Я с трудом проглотил кусочек сыра – мне казалось, будто я ем мыло. Зато от коньяка стало легче. Я был потрясен видом Присциллы. Такая безысходность. Но что же значили мои драгоценные слезы? Это были, бесспорно, слезы истинной радости, чудесное знамение происшедшей перемены. Все во мне, материальное и духовное, все мое существо, все настроения, – все определялось состоянием любовного экстаза. Я глядел перед собой сквозь теплую серебристую завесу слез и видел лицо Джулиан: внимательное, сосредоточенное, словно у настороженной птицы, оно застыло передо мной в пространстве – так голодающему, обезумевшему пустыннику, чтобы его утешить, является в пещере видение Спасителя.

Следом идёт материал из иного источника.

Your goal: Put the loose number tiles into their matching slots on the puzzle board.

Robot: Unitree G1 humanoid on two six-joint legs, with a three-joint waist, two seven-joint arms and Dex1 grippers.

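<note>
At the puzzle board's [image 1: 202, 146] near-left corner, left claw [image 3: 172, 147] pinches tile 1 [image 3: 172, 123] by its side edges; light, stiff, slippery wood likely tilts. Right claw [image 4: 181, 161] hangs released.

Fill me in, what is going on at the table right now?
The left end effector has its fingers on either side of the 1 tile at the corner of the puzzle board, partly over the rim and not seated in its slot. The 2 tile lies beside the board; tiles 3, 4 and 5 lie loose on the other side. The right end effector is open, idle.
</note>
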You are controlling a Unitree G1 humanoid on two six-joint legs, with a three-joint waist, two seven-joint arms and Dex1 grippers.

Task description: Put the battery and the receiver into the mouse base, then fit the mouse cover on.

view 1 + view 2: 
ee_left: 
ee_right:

– Брэд, в чем дело? Ты какой-то странный сегодня, с тобой что-то случилось, ты красивый, ты похож на святого, что ли, прямо как на картинке, и ты помолодел…
– Ведь ты не оставишь Присциллу, да, Крис? – сказал я и смахнул рукой слезы.
– Ты ничего не заметил, Брэд?
– Нет, а что?
– Ты назвал меня «Крис».
– Правда? Совсем как раньше. Но ведь ты не оставишь ее? Я дам тебе денег…
– Да ну их. Я присмотрю за ней. Я уже-нашла другого врача. Ей надо делать уколы.